Medication guides are not required in the inpatient setting unless requested by the patient or his or her caregiver.^2,3 When drugs are administered by a healthcare professional in the outpatient setting (e.g., clinic, dialysis unit, or infusion center) medication guides should only be provided under the following circumstances: 1) at the time of first administration; 2) the first time a medication is administered after a medication guide changes; 3) if requested by the patient; or 4) if a patient must be enrolled in a REMS program. However, patient instructions must be provided by the healthcare provider addressing the appropriate use of the medication, potential adverse effects, and follow-up, if needed.³ Table 1 provides specific recommendations for medication guide provision for various settings.

Table 1: Medication Guide Enforcement Discretion Policy Setting.³

Setting	Patient or patient's agent requests medication guide	Medication guide provided each time drug dispensed	Medication guide provided at time of first dispensing	Medication guide provided when medication guide materially changed	Drug is subject to an ETASU REMS that includes specific requirements for providing and reviewing a medication guide
Inpatient	Must provide medication guide	FDA intends to exercise enforcement discretion; medication guide need not be provided	FDA intends to exercise enforcement discretion; medication guide need not be provided	FDA intends to exercise enforcement discretion; medication guide need not be provided	Must provide medication guide as specified in REMS
Outpatient when drug dispensed to healthcare professional for administration to patient (e.g., clinic, infusion center, emergency department, outpatient surgery)	Must provide medication guide	FDA intends to exercise enforcement discretion; medication guide need not be provided	Must provide medication guide	Must provide medication guide	Must provide medication guide as specified in REMS
Outpatient when drug dispensed directly to patient or caregiver (e.g., retail pharmacy, hospital ambulatory pharmacy, patient samples)	Must provide medication guide	Must provide medication guide	Must provide medication guide	Must provide medication guide	Must provide medication guide as specified in REMS

ETASU=Elements to Assure Safe Use; FDA=Food and Drug Administration; REMS=Risk Evaluation Mitigation Strategy.

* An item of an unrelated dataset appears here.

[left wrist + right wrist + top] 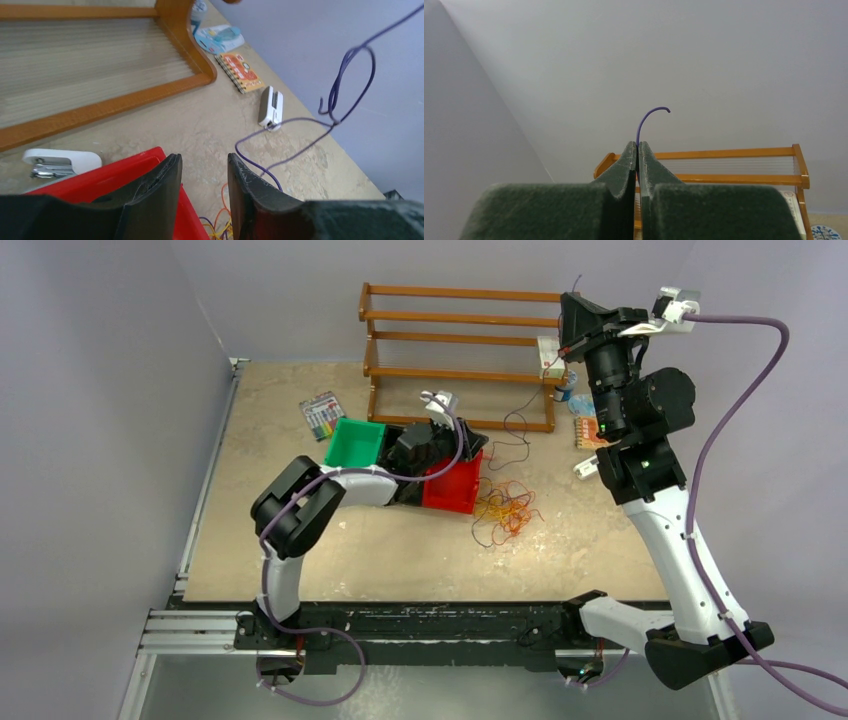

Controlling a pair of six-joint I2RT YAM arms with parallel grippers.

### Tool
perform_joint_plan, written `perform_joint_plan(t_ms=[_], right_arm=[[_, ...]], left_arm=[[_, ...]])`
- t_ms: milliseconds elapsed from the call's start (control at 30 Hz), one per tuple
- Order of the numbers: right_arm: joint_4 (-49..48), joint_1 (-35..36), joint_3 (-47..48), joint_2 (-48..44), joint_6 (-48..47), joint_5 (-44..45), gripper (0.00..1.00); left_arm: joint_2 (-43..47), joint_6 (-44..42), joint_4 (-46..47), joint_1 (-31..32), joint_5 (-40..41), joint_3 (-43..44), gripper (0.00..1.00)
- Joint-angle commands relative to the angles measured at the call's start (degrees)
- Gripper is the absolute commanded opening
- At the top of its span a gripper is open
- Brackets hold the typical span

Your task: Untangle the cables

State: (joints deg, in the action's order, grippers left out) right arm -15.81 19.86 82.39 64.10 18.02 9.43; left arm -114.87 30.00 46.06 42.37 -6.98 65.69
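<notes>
Here, nearest the arm bases, the left gripper [204, 185] sits over the right-hand rim of a red plastic bin [452, 488]. Its two black fingers [160, 195] are parted to a moderate gap with nothing between them. Just past the bin, at about 4 o'clock from this gripper in the overhead view, lies the loose tangle of thin orange, yellow and dark purple cables [503, 510]. It rests on the beige tabletop [400, 560], close to the fingers but not touching them. In the left wrist view a few orange and yellow loops show at 6 o'clock beneath the gap.

One dark purple strand [517, 430] leaves the tangle toward 12 o'clock, rises off the table and runs up to the right gripper [637, 150], which is raised high over the far right of the table. That gripper's dark padded jaws are pressed together on the strand, whose curled free end pokes out above the fingertips. In the left wrist view the same strand passes just right of the right-hand finger and climbs in a loop toward 1 o'clock.

A green plastic bin [355, 440] lies at 10 o'clock from the red one. Farther back, a small white device [271, 106] and an orange spiral notebook [241, 71] lie at about 4 o'clock from a brown wooden slatted rack [460, 340] at the table's far edge.
</notes>
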Motion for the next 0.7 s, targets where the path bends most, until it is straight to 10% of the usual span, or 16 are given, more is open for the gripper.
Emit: perform_joint_plan(t_ms=[0,667], right_arm=[[-3.08,0.01,1.37,-0.55,0.53,-0.46,0.0],[-3.52,0.01,1.1,-0.2,0.69,-0.58,0.0]], left_arm=[[6.9,0.43,-0.53,-0.37,7.62,-0.33,0.39],[8.1,-2.54,-8.74,6.01,4.72,3.04,0.61]])
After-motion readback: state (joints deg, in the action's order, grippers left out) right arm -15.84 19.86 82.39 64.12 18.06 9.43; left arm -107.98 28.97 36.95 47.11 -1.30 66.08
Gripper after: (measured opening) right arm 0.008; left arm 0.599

As previously stated, not all medication guides are part of REMS.³ The FDA will continue to evaluate medications and as risks associated with the use of a medication increase, the FDA may determine that a medication guide be required under REMS to ensure safe use and that the benefits of the drug outweigh the risks.

Conclusion

The guidance published on the distribution of medication guides required as part of a REMS represents the FDA's current stance on the topic. The guidance will not be legally enforced by the FDA and should be viewed as recommendations unless specific regulatory requirements are cited. Healthcare providers may use alternative approaches to implement the guidance. It is recommended that these be discussed with the Agency by contacting the FDA at 800-835-4709.

References

1. American Society of Health-Systems Pharmacists. REMS resource center. http://www.ashp.org/menu/PracticePolicy/ResourceCenters/REMS.aspx . Accessed December 21, 2011.

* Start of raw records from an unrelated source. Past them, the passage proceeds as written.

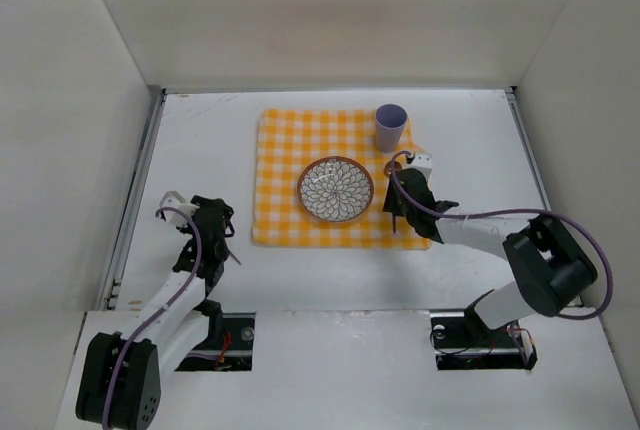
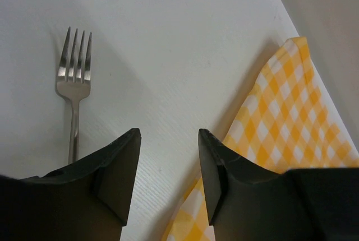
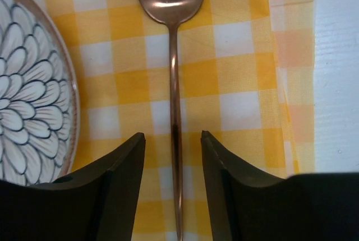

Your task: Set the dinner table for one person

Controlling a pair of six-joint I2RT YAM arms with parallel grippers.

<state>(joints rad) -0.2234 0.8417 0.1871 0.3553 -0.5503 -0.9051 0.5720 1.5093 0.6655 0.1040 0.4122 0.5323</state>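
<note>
The white dinner table (image 1: 200,150) carries a yellow-and-white checked cloth (image 1: 285,165). A patterned plate (image 1: 335,189) sits on the cloth, with a lavender cup (image 1: 390,127) at its far right corner. In the right wrist view a copper spoon (image 3: 174,84) lies on the cloth (image 3: 235,78) right of the plate (image 3: 28,95). My right gripper (image 3: 173,135) is open, its fingers on either side of the handle without touching it; it also shows in the top view (image 1: 400,200). My left gripper (image 2: 168,134) is open and empty over bare table. A silver fork (image 2: 73,84) lies to its left.
White walls enclose the table on three sides. The left gripper (image 1: 212,225) hangs just left of the cloth's near left corner, and the cloth's edge (image 2: 291,112) passes under its right finger. Bare table (image 3: 336,84) lies right of the cloth.
</note>
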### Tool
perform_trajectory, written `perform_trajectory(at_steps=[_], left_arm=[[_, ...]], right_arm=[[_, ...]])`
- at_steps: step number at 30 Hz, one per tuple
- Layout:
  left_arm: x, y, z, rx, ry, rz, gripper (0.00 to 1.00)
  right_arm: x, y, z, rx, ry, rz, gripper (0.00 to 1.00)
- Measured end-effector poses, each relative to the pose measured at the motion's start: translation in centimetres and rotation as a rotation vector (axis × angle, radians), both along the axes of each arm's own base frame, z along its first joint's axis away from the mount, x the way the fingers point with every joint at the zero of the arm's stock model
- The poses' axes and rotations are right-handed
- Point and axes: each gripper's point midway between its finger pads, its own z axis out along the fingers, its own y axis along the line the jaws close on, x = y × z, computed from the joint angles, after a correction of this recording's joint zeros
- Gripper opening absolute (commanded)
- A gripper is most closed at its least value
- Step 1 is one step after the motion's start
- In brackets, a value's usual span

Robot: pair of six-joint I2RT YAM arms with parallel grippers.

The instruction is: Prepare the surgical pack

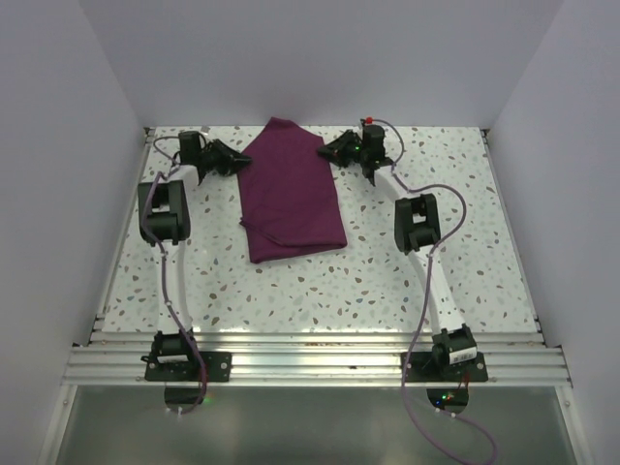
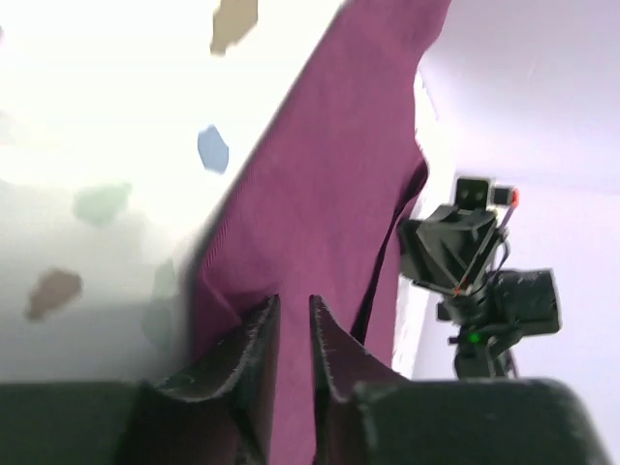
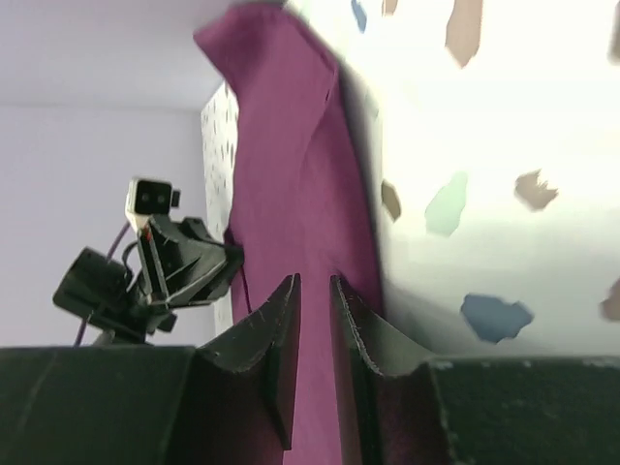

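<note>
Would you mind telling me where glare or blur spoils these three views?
Top external: evenly lit and sharp, with a bright strip along the table's near edge. Left wrist: table washed out to white, its speckles blurred, the purple cloth slightly soft. Right wrist: the same glare on the table, speckles blurred, the purple cloth better exposed.

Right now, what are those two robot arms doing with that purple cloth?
They are preparing a surgical pack. The plum-purple cloth lies folded into a long shape on the speckled table. The left arm reaches to the cloth's far left edge, and the right arm to its far right edge. Each arm's jaws stand a little apart at the cloth, so neither seems to be pinching it tight.
</note>
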Motion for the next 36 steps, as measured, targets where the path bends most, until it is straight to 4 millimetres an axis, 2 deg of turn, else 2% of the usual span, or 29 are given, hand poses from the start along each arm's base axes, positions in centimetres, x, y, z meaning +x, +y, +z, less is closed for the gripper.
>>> perform_trajectory(at_steps=[3, 10, 16, 26, 36], left_arm=[[1.2, 1.0, 0.5, -0.024, -0.025, 0.035, 0.33], [1.5, 2.9, 1.1, 0.031, -0.058, 0.094, 0.44], [0.9, 4.0, 1.9, 0.173, -0.084, 0.140, 0.49], [0.8, 3.3, 0.9, 0.347, -0.055, 0.183, 0.49], [0.5, 3.1, 0.6, 0.494, -0.035, 0.229, 0.48]], right_arm=[[1.1, -0.6, 0.1, -0.016, -0.025, -0.061, 0.34], [2.5, -1.6, 1.3, -0.128, -0.158, -0.102, 0.52], [3.1, -2.8, 1.2, -0.259, -0.256, -0.094, 0.56], [3.0, -2.8, 1.1, -0.347, -0.292, -0.071, 0.52], [2.2, 0.4, 0.7, -0.381, -0.326, -0.034, 0.46]])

2. Goldman SA, Hoffman JM, Monroe CD, Stubbings J. Clinical considerations of Risk Evaluation and Mitigation Strategies in Health Care Systems. American Society of Health-Systems Pharmacists Advantage e-Newsletter. American Society of Health-Systems Pharmacists Website. http://www.remsupdates.org/docs/rems_e-newsletter_8-2011.pdf. August 2011. Accessed December 21, 2011.

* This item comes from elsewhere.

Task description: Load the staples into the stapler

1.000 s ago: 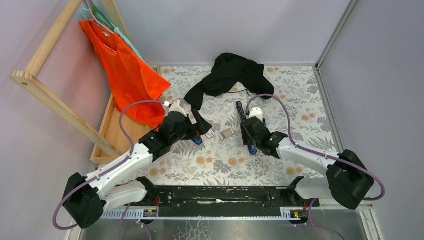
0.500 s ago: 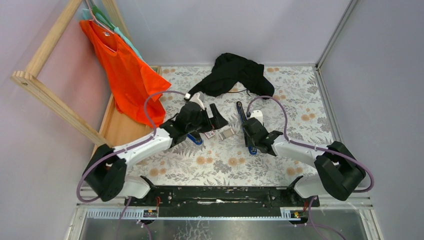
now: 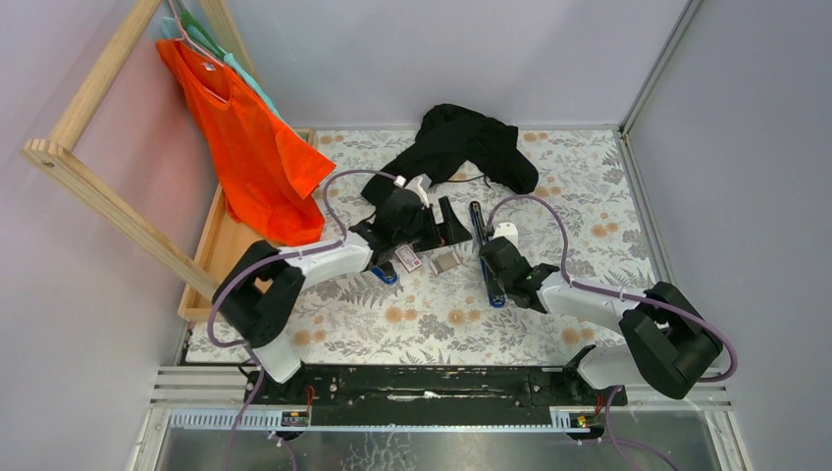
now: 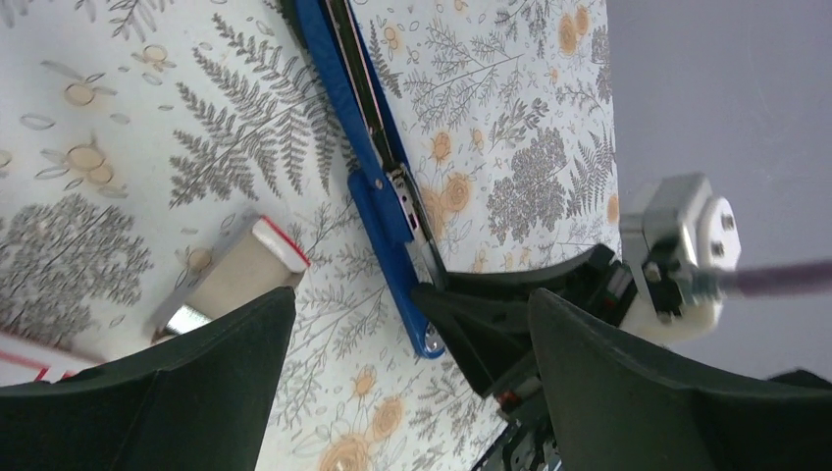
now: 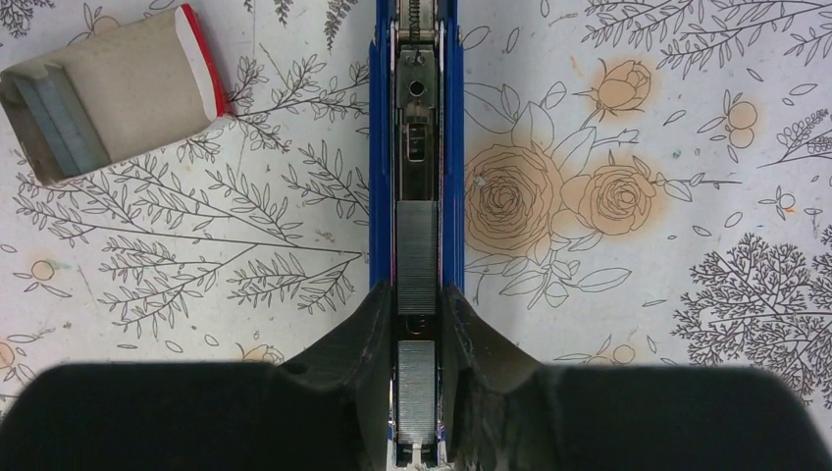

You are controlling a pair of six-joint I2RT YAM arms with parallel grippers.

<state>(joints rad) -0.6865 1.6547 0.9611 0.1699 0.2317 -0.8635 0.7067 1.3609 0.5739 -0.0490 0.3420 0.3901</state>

3. Guidance medication guides - distribution requirements and inclusion in Risk Evaluation and Mitigation Strategies (REMS). Food and Drug Administration Website. http://www.fda.gov/downloads/Drugs/GuidanceComplianceRegulatoryInformation/ Guidances/UCM244570.pdf . November 2011. Accessed December 21, 2011.

4. Kishore R, Tabor E. Overview of the FDA Amendments Act of 2007: its effect on the drug development landscape. Drug Information Journal. 2010;44(4):469-475.